My last week as the temporary receptionist - it's back out on the front lines next week. I am excited. I love being a receptionist, but the protesters have been getting really riled lately and I feel helpless being inside. Not that there's much I can do as an escort, but I like just being out there.

The tarp has proved to not be very useful, as the protesters obviously just move their signs. It's been fun for us, but not practical to keep chasing them around. There has been an issue with the escorts making comments, as well. Our number one rule is not to engage with the protesters, but lately it has been a bit too tempting and a couple of our escorts have been mouthing off. So we have to get that under control, since it doesn't reflect too well on us in our quest to get the bubble zone.

Tomorrow is the big rally out in front of the courthouse - feel free to come down and support us! 12:30 to 1:30. I am excited. What I am most excited for is when the hearings are over and the actual trial starts, because I'm hoping that Dr. Morgentaler will come to town for it, and I really want to meet him. I think that would pretty much make my life complete (I know I said that about meeting Stephen Lewis, and also seeing Romeo Dallaire. And Sue Johansson. I get excited a lot).

Probably starting next week I will have pictures on the blog, since I will be out escorting and I have a camera now. I figure, since the antis can go up into the parking garage and film each other (yes, we've noticed you, and I really hope you aren't recording the women going into the clinic), then I can take some pics of them and their awesome signs. I'm pretty excited.

I just finished reading the chapter of Morgentaler's biography where he opens the clinic in Fredericton. I have also been reading about Dr. Slepian, Dr. Tiller ("Tiller the Killer"), and other abortion doctors that have been shot/wounded/killed. I'm really glad that this seems to be a phenomenon largely confined to the United States, and anti-choice activists in Canada are not usually violent (although it has happened). Working inside the clinic and seeing the security system, using the camera, buzzing people in, and knowing the location of the panic button has made me think a lot more about safety while there. I think there's always a risk, and that's scary. But honestly I believe that if something happens, it won't happen in Fredericton. This place is just too small, too passive, too quiet. I hope.


Anonymous said...

I am perplexed by your description of the protests and the protesters. After seeing so much in the press about the situation I took an opportuntiy one Tuesday morning to go by. What I saw was a peaceful protest against what they feel is the killing of humans. There was nothing like what you have described. I can't help but wonder if part of what clouds the real issues are the blantant attempts to mischaracterize the actions and opinions of those who stand in opposition to your point of view/convictions? It certainly has informed my opinions - and perhaps changed them.

The Pedgehog said...

Certainly there are times when they are peaceful, and times when they aren't. Also, there are particular protesters who are much more aggressive than others (usually, for some reason, the female ones).

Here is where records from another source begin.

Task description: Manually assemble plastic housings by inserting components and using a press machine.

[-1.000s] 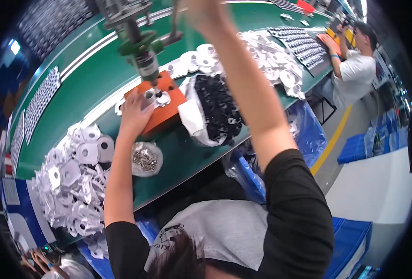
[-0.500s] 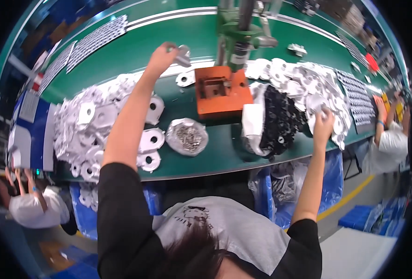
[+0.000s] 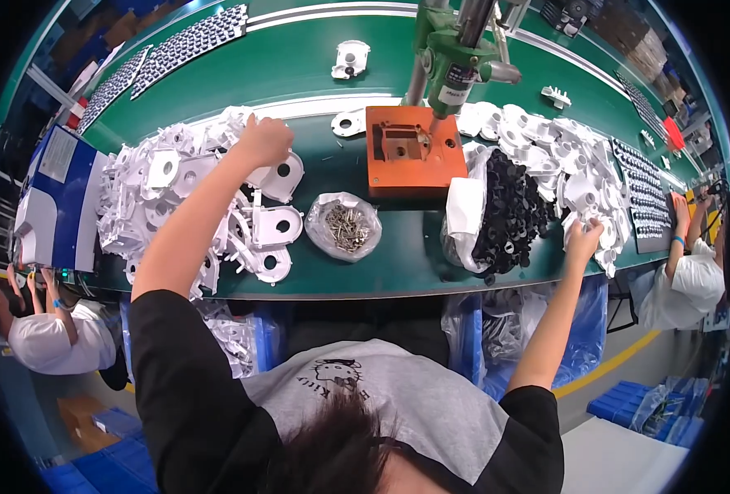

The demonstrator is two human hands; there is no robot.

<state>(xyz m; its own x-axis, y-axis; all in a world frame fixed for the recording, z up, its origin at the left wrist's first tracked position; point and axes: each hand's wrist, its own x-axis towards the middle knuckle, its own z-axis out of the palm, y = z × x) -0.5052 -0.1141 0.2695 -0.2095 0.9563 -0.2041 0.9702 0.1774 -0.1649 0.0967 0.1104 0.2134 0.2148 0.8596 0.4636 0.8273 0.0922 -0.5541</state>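
Observation:
At the upper left, my left hand is over the inner edge of a pile of white plastic housings. Its fingers are curled, and whatever they grip is hidden. Out to the right, my right hand pinches a white plastic part at the near side of a second pile of white parts. Between my arms lies a clear bag of small metal pins. A single white housing with a dark round piece rests on the green belt beyond the bench edge.
A green press stands over an orange fixture block. A bag of black plastic pieces lies right of it. One white part sits left of the block. Blue-lined bins stand below the bench. Co-workers are at both sides.
My left hand has let go of a white housing, now on the belt, and come back to the left pile. My right hand has shifted slightly nearer. The view has shifted a little.

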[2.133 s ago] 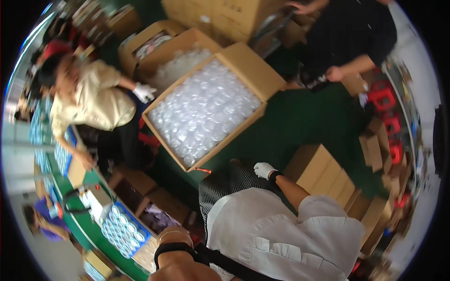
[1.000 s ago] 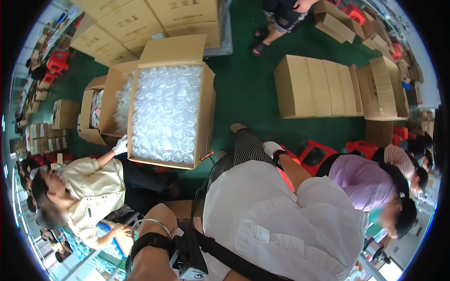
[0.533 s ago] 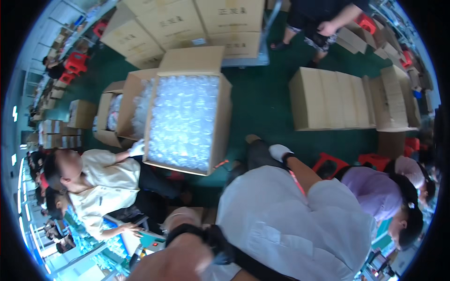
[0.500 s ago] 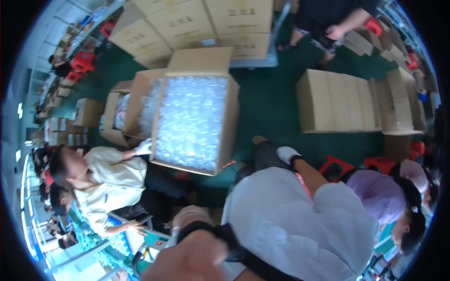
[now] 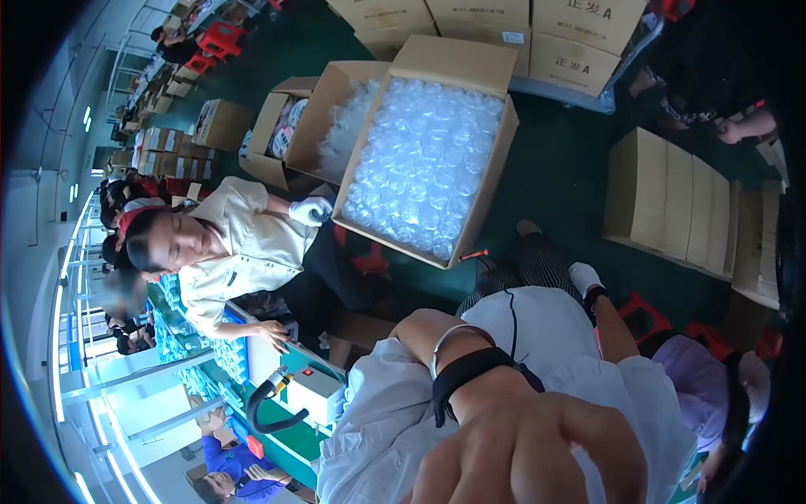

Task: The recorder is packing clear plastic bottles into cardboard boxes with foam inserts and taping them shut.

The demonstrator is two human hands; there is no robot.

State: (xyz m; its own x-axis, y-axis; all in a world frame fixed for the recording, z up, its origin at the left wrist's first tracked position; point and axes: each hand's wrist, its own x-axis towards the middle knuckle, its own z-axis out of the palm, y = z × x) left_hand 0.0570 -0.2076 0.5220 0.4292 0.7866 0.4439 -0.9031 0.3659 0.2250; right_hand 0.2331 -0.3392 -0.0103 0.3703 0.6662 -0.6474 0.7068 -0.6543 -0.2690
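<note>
My left hand (image 5: 529,449), bare, with a black band and a bracelet at the wrist, is raised close up at the lower edge. Its fingertips are cut off or hidden; something white shows beside the thumb. My right hand (image 5: 585,277), in a white glove, hangs beside my dark striped trousers. Its fingers are too small to read. In front of me stands an open cardboard box (image 5: 491,197) filled with rows of clear plastic cups or domes (image 5: 424,164). A slim orange thing (image 5: 473,254) is at its near corner. No hand of mine touches the box.
A co-worker (image 5: 243,244) in a cream shirt, one hand gloved, sits left of the box. Another open carton (image 5: 315,126) with clear plastic adjoins it. Stacked cartons (image 5: 571,63) stand behind on a cart, more cartons (image 5: 672,202) at right. A bench holds a control box (image 5: 315,395).
The view has swung, so the box and co-worker sit further right and tilted. My left hand shows larger and further right. The co-worker's gloved hand has come away from the box.
</note>
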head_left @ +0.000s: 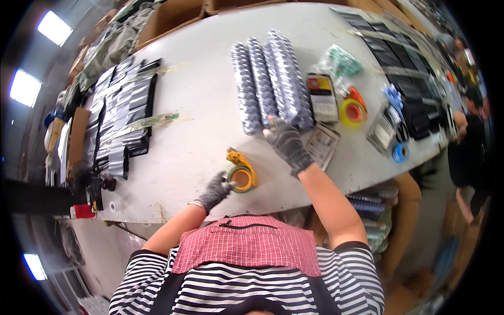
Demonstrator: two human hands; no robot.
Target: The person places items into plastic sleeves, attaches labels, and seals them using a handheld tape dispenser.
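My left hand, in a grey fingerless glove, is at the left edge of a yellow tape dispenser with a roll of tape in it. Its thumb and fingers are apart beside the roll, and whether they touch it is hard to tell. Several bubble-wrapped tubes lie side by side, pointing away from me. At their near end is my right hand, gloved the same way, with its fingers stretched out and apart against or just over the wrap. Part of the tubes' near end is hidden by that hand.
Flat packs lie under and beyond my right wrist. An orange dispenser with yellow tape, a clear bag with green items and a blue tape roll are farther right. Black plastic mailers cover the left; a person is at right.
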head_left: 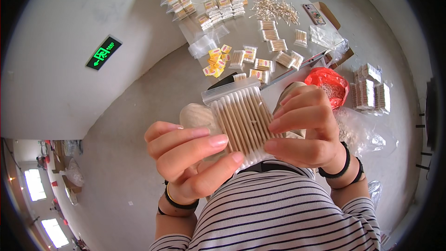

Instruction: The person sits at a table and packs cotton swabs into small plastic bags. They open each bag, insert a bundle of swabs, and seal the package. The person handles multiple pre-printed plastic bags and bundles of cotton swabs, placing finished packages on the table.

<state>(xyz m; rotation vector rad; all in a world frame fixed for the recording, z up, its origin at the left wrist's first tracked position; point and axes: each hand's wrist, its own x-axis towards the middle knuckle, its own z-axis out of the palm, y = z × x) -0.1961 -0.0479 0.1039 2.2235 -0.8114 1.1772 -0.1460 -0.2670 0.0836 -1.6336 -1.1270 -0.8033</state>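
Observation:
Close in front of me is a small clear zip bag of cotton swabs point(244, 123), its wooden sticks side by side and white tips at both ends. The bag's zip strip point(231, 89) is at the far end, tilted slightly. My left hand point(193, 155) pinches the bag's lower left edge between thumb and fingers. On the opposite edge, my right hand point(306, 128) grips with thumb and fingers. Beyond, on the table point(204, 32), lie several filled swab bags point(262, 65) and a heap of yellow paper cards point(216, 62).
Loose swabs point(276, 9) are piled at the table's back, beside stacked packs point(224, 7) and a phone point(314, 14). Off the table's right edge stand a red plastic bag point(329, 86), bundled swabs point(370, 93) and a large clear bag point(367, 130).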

To an outsider it doesn't look like much, and I understand your confusion. The real concern is with the patients coming in. Each one of these women have faced a very difficult decision and the presence (and sometimes actions) of the protesters puts them in a delicate state. Even though the protesters think they are acting out of love, any comment they make to the patients comes across as verbal harrassment.

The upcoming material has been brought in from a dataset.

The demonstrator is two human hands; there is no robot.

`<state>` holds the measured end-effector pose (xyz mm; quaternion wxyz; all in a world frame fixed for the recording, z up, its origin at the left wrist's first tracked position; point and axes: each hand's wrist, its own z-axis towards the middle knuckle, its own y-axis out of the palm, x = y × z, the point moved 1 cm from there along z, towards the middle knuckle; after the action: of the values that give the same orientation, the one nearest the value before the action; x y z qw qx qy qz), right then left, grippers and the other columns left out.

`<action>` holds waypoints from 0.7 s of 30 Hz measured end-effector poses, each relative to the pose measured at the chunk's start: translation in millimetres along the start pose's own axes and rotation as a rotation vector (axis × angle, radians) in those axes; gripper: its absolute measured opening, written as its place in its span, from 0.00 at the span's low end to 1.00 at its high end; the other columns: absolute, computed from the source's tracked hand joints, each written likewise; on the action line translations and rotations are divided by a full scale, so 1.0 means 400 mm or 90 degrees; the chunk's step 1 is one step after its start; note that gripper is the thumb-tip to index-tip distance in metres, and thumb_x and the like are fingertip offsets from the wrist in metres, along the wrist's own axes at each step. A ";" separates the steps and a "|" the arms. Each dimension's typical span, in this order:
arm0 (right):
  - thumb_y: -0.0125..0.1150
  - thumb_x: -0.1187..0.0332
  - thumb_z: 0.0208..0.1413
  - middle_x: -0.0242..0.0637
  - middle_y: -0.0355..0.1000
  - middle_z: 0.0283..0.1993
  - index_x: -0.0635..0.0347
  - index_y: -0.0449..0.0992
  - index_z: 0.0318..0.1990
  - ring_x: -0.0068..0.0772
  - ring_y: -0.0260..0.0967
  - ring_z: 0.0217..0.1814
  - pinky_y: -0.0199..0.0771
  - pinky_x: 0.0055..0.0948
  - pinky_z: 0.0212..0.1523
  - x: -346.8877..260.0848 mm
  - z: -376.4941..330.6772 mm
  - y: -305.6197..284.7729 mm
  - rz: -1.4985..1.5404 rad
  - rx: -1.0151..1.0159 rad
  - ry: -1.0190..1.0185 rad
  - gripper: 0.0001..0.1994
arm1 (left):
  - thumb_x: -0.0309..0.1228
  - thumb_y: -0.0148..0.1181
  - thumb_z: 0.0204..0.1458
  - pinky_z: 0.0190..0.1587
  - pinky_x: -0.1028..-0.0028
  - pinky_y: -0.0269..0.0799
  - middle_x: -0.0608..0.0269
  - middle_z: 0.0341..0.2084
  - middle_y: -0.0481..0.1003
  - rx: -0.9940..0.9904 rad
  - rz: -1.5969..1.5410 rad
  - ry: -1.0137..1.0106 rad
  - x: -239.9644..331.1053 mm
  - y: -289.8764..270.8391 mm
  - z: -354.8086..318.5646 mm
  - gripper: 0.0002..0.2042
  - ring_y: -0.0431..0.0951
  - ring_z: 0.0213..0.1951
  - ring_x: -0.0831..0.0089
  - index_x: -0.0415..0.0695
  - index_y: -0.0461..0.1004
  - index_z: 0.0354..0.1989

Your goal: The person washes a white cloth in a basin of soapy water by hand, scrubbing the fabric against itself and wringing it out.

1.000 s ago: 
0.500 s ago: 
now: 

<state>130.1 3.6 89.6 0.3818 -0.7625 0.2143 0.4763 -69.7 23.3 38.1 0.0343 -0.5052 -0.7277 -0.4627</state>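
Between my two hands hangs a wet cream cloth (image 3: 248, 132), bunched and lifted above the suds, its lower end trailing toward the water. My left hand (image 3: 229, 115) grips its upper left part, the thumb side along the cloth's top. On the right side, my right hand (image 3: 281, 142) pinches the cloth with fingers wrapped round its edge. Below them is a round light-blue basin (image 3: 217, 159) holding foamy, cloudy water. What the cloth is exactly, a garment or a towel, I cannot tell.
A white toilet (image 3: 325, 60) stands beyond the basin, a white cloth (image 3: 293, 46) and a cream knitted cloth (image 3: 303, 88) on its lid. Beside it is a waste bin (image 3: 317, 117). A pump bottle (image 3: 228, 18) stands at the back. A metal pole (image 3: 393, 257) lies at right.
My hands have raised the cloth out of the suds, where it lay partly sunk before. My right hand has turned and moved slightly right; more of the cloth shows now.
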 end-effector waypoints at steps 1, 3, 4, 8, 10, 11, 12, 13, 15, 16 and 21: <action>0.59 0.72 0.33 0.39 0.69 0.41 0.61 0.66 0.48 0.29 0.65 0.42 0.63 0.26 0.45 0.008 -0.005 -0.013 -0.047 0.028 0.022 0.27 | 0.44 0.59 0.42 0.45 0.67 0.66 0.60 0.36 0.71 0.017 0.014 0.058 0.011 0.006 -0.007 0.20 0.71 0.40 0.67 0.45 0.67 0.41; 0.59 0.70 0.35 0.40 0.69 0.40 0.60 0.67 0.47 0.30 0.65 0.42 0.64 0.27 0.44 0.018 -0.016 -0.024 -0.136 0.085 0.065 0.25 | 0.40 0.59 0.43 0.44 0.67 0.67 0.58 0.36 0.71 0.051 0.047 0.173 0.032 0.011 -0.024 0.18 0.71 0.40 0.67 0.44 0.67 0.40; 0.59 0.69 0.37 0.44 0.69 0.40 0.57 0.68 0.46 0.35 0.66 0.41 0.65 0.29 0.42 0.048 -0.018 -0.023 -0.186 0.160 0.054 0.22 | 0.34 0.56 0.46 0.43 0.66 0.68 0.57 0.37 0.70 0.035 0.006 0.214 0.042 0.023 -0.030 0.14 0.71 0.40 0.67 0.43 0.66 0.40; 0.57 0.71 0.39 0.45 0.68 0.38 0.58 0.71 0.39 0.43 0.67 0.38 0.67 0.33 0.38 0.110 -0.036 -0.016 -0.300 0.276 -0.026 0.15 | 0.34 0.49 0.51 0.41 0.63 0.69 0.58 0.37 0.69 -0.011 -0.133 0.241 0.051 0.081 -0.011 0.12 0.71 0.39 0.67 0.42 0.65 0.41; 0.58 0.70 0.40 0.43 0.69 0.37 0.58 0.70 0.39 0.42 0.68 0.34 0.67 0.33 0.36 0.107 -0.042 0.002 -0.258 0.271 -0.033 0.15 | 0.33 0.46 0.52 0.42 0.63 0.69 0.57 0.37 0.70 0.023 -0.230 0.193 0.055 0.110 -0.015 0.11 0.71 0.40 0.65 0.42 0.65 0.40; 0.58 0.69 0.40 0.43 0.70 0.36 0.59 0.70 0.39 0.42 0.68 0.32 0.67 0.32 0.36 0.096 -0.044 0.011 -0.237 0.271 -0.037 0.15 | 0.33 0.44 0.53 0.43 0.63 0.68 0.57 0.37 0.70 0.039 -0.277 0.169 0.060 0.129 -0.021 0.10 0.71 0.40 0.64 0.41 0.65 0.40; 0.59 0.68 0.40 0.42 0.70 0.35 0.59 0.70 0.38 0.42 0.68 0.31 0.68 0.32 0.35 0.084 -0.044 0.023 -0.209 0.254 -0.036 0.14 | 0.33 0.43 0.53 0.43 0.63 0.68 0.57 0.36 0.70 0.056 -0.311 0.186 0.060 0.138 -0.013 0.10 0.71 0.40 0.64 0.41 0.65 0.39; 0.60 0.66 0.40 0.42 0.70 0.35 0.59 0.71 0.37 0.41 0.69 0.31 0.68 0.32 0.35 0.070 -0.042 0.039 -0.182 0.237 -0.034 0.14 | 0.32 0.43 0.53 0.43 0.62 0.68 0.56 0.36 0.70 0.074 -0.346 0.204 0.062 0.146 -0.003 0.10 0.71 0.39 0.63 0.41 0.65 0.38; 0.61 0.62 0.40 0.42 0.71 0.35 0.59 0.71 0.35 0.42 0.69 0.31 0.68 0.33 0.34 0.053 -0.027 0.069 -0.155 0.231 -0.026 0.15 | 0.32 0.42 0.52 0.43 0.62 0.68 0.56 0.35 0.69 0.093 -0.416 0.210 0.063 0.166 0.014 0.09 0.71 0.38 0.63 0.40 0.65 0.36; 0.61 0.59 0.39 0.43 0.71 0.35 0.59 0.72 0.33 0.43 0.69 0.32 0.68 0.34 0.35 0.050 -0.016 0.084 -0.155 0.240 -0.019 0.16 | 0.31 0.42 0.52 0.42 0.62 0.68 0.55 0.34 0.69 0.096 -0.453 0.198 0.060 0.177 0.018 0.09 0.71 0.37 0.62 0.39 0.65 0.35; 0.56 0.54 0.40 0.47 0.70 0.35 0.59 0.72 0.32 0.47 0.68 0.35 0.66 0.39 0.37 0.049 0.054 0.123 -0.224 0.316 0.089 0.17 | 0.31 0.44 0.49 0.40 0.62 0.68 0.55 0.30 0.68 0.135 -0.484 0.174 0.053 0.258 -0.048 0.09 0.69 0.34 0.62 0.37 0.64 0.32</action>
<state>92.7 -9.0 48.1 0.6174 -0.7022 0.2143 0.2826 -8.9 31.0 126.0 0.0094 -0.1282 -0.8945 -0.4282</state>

As for my descriptions of the protesters and their actions, I assure you everything I have posted here is true. I have been to my fair share of protests, and if these protesters truly were just standing peacefully with signs every week, I probably would not have been compelled to be an escort. It is out of a desire to protect and help the clinic's patients that I do this, and I wouldn't have that desire if I didn't see a need to protect and help them.

Amy O said...

What compelled you to post anonymously?

Anonymous said...

Did you ever stop to think that the protestors have the need and desire to protect and help the innocent, defenceless, unborn child? That is why they are there.

The Pedgehog said...

Why yes I have. I'm not stupid, I understand their position on the issue, and can sympathize to a point. I also agree with their right to peacefully protest. However, their desire to protect the unborn does not, in law, trump the women's right to access medical care without being harrassed and verbally assaulted.

Anonymous said...

Beth writes
Where did we go wrong?
I think carrying a child is about choice. If I choose to have intercourse, I must choose the responsibility for the outcome .if there is one. If the outcome is a pregnancy then I must choose to proceed. Should the unborn child be condemned for his/her existence...condemned to die. It's as if I am saying "bad baby , your're not supposed to be in there ...now get! I'm not ready for you, therefore, you can't come here"
The ultra feminists don't want us to want children

The Pedgehog said...

Saying someone "must choose" to proceed with a pregnancy isn't giving them a choice at all. Also, I would argue that in a situation where the pregnancy is unwanted, choosing to end it IS a responsible choice.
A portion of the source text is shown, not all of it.